Elle / Basic Instinct (Paul Verhoeven, 1992).

Elle / Basic Instinct (Paul Verhoeven, 1992).

On sait que Sharon Stone a été approchée lorsque Saïd Ben Saïd et Verhoeven ont songé à adapter le roman de Philippe Djian pour le marché américain. Pour des raisons à la fois morales et économiques, Elle est finalement devenu un thriller français avec Isabelle Huppert. En passant d’un pays à l’autre, le film auquel songeait Verhoeven a changé de ton et de registre : les échos hitchcockiens qui caractérisaient la conception esthétique du personnage de Catherine Tramell (notamment le tailleur blanc, qui rappelait la silhouette de Tippi Hedren dans Marnie) cèdent la place à des références explicitement françaises, qui vont de Chabrol à Faites entrer l’accusé. Michèle est le type même de la bourgeoise chabrolienne telle que Stéphane Audran l’a incarnée à une époque, Isabelle Huppert lui apporte, en plus, les névroses des personnages qu’elle a incarnés dans la lignée de La Pianiste (Haneke, 2001). Mais le film s’apparente aussi par moments à un mauvais feuilleton policier du vendredi soir : la présence au casting de Raphaël Lenglet (qui a joué dans Navarro, PJ et plus récemment dans Candice Renoir) dit exactement la façon dont le Verhoeven perçoit son intrigue de thriller français : alors que le passé de Catherine Tramell à l’université de Berkeley était l’un des éléments essentiels de l’enquête dans Basic Instinct, le background de Michèle Leblanc est livré en bloc à son agresseur, le soir de Noël, sur fond de messe de minuit. 

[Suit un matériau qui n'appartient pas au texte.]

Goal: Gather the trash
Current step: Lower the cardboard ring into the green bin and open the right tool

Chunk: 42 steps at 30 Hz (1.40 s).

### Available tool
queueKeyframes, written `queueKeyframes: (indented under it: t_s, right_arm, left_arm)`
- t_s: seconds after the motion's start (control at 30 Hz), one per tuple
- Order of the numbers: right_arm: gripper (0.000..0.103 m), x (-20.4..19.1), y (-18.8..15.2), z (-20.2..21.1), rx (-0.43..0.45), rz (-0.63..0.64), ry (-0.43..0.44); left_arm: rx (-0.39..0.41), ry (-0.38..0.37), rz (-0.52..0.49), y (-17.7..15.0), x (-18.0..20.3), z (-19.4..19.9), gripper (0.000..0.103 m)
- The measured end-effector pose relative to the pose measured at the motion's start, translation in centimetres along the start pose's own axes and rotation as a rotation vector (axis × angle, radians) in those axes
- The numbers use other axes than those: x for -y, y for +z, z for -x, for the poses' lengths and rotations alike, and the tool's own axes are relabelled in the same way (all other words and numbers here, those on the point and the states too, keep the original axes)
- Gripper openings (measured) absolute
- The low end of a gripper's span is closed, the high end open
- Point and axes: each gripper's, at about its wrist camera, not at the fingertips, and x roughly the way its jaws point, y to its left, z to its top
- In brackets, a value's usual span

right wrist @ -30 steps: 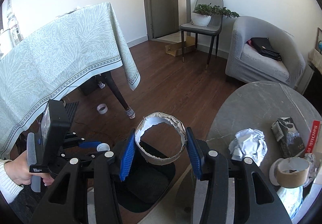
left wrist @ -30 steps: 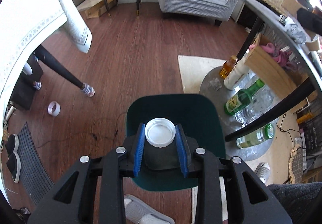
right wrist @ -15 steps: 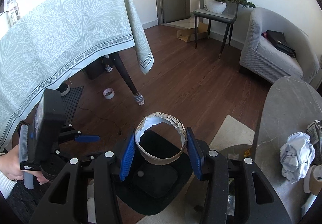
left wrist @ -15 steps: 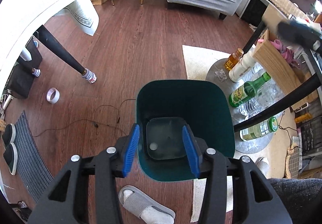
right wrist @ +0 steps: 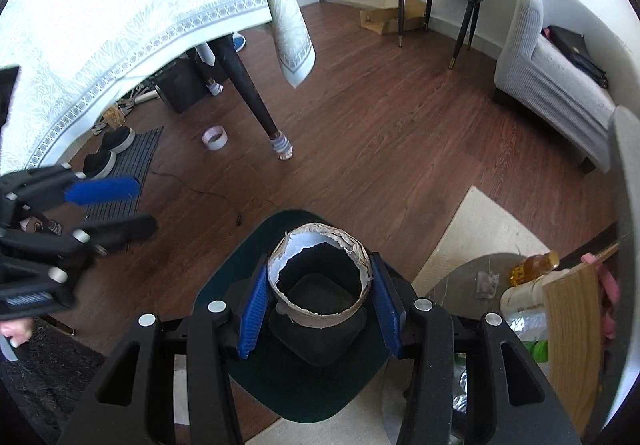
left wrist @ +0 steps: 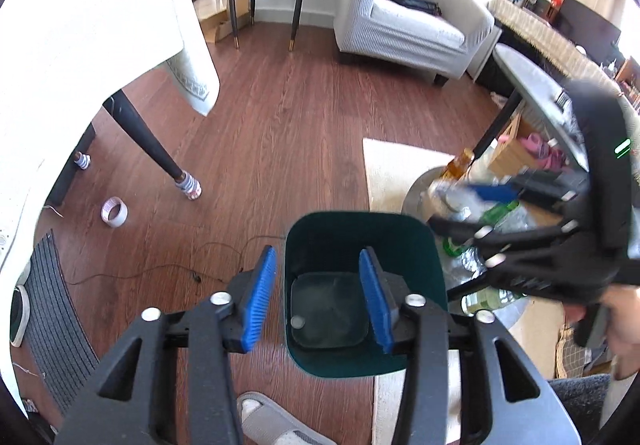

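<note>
Fingers of the right gripper (right wrist: 316, 303) squeeze the cardboard ring (right wrist: 320, 281) over the green bin (right wrist: 224, 293) at six o'clock; next, let go. Left gripper (left wrist: 318, 299) fingers have just been closing on nothing, still apart

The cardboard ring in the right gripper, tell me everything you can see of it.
The cardboard ring is a short, wide brown tube, open at both ends, white inside, with a ragged, torn upper rim. It looks like a spent tape core. The right gripper clamps it between its blue pads, opening facing the camera, directly above the dark green bin, whose bottom shows through it.
</note>
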Motion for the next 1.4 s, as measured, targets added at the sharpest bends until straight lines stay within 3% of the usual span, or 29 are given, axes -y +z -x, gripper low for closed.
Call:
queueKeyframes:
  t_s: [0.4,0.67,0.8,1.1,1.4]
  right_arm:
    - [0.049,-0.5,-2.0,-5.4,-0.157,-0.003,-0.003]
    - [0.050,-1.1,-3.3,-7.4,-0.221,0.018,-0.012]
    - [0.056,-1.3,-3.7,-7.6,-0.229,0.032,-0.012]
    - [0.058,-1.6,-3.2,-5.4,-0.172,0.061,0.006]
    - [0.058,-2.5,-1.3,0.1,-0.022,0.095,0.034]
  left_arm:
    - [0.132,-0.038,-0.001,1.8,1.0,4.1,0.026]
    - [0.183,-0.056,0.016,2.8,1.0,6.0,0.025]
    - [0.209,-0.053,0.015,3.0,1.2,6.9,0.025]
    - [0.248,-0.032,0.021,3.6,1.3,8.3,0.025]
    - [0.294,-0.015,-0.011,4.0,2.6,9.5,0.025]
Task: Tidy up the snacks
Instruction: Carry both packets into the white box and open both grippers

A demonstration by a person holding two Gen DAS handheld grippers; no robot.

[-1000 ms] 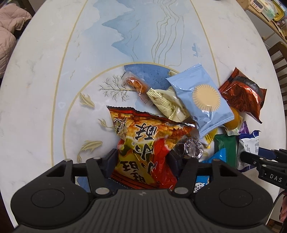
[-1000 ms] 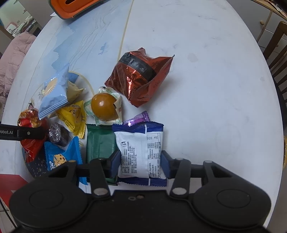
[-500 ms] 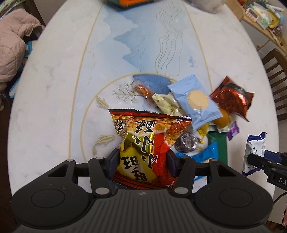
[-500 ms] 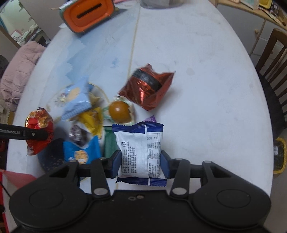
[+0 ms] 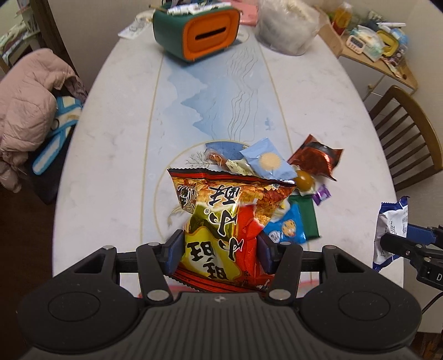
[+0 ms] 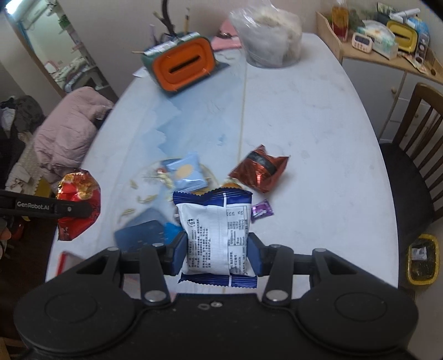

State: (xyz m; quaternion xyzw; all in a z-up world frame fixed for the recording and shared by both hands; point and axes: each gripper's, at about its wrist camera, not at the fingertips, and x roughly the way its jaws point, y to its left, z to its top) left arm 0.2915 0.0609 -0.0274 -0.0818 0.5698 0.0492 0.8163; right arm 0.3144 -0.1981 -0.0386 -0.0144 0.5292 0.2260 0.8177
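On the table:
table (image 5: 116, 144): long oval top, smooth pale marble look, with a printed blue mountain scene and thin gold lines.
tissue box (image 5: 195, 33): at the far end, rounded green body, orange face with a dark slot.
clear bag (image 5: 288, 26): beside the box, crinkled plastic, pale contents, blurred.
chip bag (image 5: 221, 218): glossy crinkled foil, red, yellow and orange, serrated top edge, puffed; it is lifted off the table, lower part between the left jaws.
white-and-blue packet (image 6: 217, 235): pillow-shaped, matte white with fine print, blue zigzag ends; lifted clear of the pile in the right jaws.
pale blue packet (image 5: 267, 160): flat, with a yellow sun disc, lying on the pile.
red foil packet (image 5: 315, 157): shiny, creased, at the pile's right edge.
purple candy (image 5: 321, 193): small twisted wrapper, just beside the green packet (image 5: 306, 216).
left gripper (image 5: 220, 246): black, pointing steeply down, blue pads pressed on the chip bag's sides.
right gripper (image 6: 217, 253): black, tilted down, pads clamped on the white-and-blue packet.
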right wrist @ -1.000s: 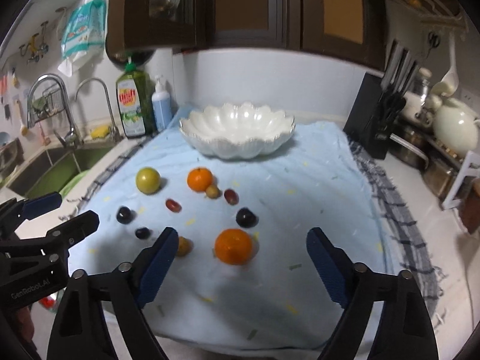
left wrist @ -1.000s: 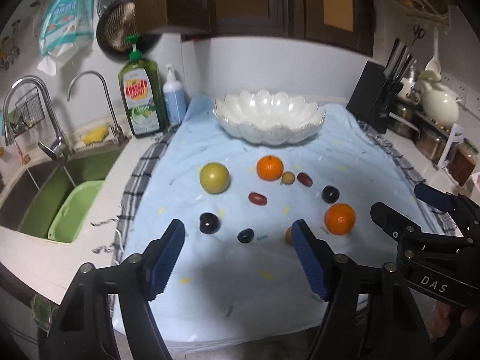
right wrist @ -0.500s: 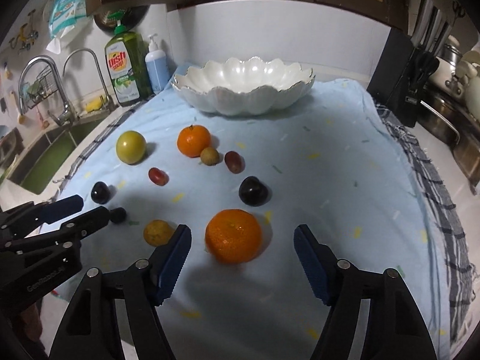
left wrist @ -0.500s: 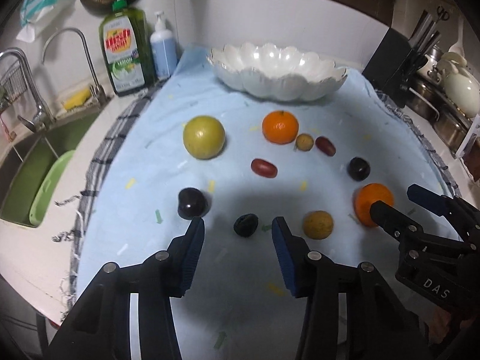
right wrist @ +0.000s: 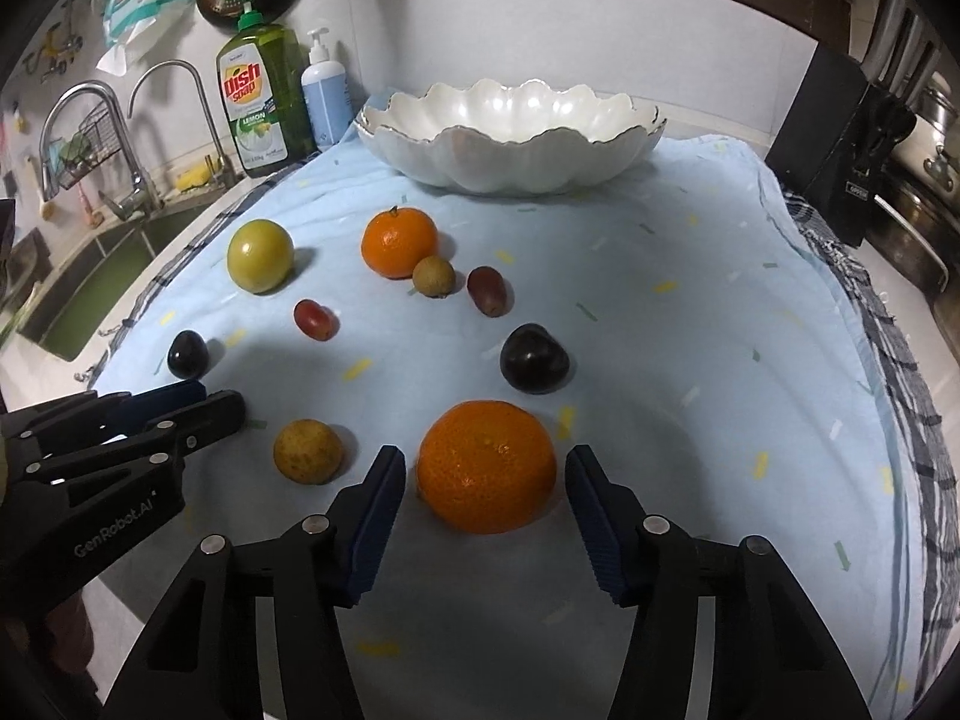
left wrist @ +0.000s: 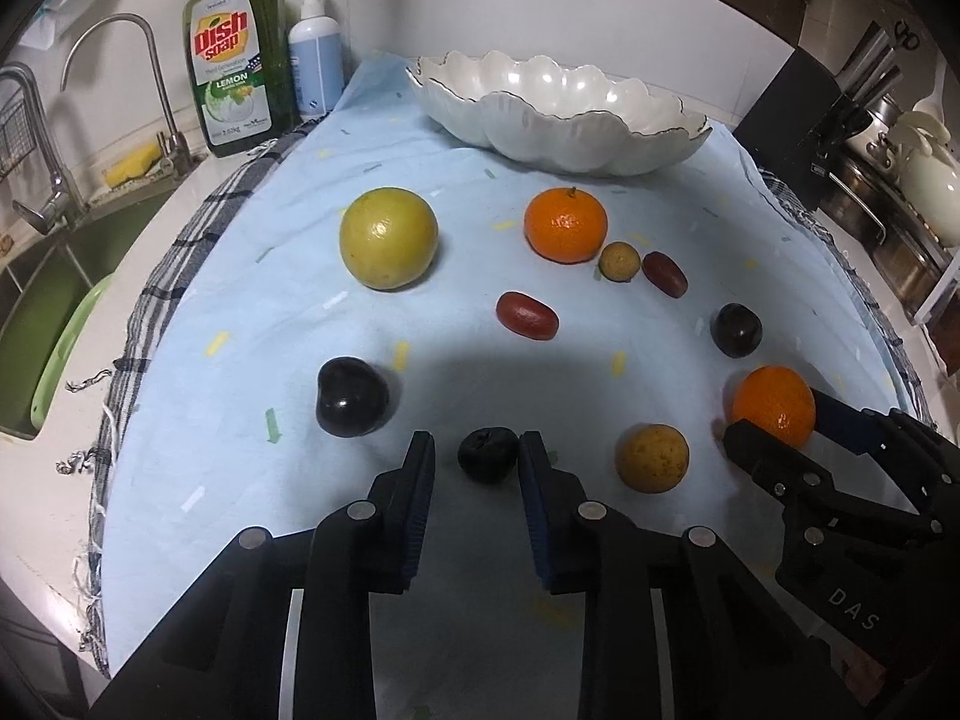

Elle est sans doute l’un des films le plus subtilement ironiques de son auteur, qui n’a plus besoin de l’outrance pour défaire le sens littéral.

Elle, de ce point de vue, peut être qualifié de thriller ironique – et c’est sans doute l’un des films le plus subtilement ironiques de son auteur, qui n’a plus besoin de l’outrance qui caractérisait sa période américaine pour défaire le sens littéral. Alors qu’il confiait, en octobre dernier, aux Cahiers du cinéma, que l’ironie était un « art perdu », Elle prouve le contraire : l’art de l’ironie s’y exerce dans toute sa plénitude. Les scènes les plus savoureuses du film sont celles où se rejoue quelque chose du viol, soit par la parole (le premier récit de Michèle, très froid, au restaurant), soit par des motifs : les bris de glace et le corps renversé de Michèle dans la scène de l’accident de voiture, les fenêtres qui claquent dans la scène de la tempête, la scène de la chaudière. Toutes ces séquences ont quelque chose de dissonant, elles frôlent parfois le grotesque : le sens y circule sans jamais se fixer, d’où l’impossibilité d’enfermer le film dans un discours catégorique (thriller féministe ou apologie du viol) ou dans un genre (thriller ou comédie noire). 

A la fin du roman de Djian, Michèle, qui est la narratrice, dit : « Avec le recul, je ne comprends pas très bien comment j’ai pu accepter de jouer à cet abominable jeu – à moins que le sexe n’explique tout […]. Au fond, je ne pensais pas être une personne si étrange, si compliquée, à la fois si forte et si faible. C’est surprenant. L’expérience de la solitude, du temps qui passe est surprenante. L’expérience de soi […]. Il m’arrive parfois de revoir des scènes entières de nos étreintes, d’y assister, pour une raison que j’ignore, comme si je flottais à quelques mètres au-dessus de ces deux enragés qui bataillent sur le sol, et je suis époustouflée par ma prestation, par ma fureur, par mes effroyables cris […] – et presque émue aux larmes lorsque je me vois défaillir sous ses assauts et trembler comme une chiffe molle, une fois la chose faite, d’avoir trop joui. Si forte et si faible. »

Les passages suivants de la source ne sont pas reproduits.